Cliffs’ Bloom Lake mine hit with record $7.5-million environmental fine – by Bertrand Marotte (Globe and Mail – December 26, 2014)

The Globe and Mail is Canada’s national newspaper with the second largest broadsheet circulation in the country. It has enormous influence on Canada’s political and business elite.

Cliffs Natural Resources Inc. is feeling more pain from its foray into Canada.

As the Cleveland-based company pulls up stakes at its money-losing Bloom Lake iron ore mine in northeastern Quebec after investing billions in what its chief executive dubbed a “disaster,” the company’s subsidiary has been hit with a record $7.5-million fine for environmental infractions at the site.

Bloom Lake General Partner Ltd. – in which Cliffs has a controlling stake – pleaded guilty on Dec. 18 to 45 offences under the federal Fisheries Act and the Metal Mining Effluent Regulations in the Criminal and Penal Division of the Court of Quebec, according to Environment Canada.

The fine is the largest penalty for environmental infractions in the country’s history, Environment Canada said.
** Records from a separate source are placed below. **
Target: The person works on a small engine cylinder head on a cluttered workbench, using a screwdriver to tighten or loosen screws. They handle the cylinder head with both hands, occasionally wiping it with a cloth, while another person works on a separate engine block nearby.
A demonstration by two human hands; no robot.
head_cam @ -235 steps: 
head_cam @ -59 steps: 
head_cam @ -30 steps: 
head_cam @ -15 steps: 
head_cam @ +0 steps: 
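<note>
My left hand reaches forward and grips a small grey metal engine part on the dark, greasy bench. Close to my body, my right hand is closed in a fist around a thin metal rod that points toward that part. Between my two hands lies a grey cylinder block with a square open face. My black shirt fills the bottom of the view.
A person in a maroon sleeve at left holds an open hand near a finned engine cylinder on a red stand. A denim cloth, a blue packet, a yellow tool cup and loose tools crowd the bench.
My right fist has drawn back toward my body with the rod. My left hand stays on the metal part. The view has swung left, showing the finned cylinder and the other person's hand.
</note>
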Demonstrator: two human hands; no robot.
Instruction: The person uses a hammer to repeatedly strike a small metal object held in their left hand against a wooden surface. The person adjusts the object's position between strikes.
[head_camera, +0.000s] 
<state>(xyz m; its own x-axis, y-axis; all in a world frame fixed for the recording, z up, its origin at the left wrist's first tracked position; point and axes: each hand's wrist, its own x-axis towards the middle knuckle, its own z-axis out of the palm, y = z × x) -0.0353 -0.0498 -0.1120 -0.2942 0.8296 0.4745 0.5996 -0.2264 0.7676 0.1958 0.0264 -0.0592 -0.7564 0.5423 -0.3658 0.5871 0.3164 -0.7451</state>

Of the $7.5-million, $6.83-million will go to a federal fund that aims to direct money to environmental projects in the location where the incident took place.

Environment Canada said its investigation lasted more than three years. One major infraction involved the breach of a tailings pond dam that allowed more than 200,000 cubic meters of mine tailings and water to be released into fish-bearing waters.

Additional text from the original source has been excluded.